### WHAT YOU HAVE TO DO
Copy the lines below exactly. Start at the first and finish with the line containing "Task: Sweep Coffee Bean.".
◇ ◇ ◇ ◇ ◇
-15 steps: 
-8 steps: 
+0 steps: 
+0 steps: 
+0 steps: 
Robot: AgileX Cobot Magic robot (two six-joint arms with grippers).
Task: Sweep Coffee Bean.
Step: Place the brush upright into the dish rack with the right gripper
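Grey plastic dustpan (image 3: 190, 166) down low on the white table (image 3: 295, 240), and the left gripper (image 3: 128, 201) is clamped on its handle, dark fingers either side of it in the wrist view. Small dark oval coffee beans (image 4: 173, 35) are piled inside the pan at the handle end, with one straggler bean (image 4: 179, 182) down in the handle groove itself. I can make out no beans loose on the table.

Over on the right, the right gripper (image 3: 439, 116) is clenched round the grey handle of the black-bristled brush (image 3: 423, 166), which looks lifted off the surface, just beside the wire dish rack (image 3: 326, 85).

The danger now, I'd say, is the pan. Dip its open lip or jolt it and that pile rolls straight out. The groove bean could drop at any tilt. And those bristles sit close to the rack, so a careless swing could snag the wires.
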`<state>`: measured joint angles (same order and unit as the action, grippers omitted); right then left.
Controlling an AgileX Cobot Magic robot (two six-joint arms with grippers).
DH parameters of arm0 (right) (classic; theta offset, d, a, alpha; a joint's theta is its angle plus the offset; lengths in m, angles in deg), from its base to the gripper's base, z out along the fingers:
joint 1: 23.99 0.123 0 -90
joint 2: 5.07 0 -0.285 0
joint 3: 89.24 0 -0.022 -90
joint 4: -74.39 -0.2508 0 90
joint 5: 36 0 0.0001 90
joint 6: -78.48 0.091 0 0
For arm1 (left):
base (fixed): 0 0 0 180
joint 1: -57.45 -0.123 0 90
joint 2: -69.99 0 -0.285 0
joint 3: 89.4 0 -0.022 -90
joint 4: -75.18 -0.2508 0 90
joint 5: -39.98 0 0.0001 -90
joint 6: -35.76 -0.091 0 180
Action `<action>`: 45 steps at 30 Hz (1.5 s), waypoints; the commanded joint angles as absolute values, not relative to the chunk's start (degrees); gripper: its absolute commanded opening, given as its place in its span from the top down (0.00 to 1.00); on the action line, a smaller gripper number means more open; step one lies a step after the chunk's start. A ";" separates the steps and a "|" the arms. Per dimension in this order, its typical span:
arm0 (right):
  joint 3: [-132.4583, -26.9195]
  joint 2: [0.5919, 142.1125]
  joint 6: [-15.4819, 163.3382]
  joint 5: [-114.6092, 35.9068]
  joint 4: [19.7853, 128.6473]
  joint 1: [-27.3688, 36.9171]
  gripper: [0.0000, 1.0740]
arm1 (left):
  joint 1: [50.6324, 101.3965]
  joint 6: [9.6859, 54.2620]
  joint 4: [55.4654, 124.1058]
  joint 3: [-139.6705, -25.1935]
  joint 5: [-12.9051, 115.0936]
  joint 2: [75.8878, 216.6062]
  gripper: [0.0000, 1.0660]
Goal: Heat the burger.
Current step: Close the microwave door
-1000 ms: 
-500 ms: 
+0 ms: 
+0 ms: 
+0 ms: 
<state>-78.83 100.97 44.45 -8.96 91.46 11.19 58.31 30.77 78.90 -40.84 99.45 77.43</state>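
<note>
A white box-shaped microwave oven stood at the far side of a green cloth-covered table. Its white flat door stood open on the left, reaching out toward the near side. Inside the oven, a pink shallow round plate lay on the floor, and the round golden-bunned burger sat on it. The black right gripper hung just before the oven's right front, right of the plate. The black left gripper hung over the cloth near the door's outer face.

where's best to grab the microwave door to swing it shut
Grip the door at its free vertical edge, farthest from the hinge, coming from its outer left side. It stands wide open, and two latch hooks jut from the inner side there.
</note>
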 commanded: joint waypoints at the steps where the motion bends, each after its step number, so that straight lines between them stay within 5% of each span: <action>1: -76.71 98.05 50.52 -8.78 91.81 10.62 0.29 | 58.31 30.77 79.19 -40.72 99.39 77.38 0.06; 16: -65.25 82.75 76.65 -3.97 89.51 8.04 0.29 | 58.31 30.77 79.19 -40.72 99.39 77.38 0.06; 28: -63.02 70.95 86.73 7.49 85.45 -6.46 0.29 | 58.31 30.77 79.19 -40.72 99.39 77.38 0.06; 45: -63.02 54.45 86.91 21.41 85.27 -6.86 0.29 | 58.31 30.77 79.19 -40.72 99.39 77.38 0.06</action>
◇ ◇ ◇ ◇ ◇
### EXERCISE ANSWER
-15 steps: 
-8 steps: 
+0 steps: 
+0 steps: 
+0 steps: 
Robot: AgileX Cobot Magic robot (two six-joint arms with grippers).
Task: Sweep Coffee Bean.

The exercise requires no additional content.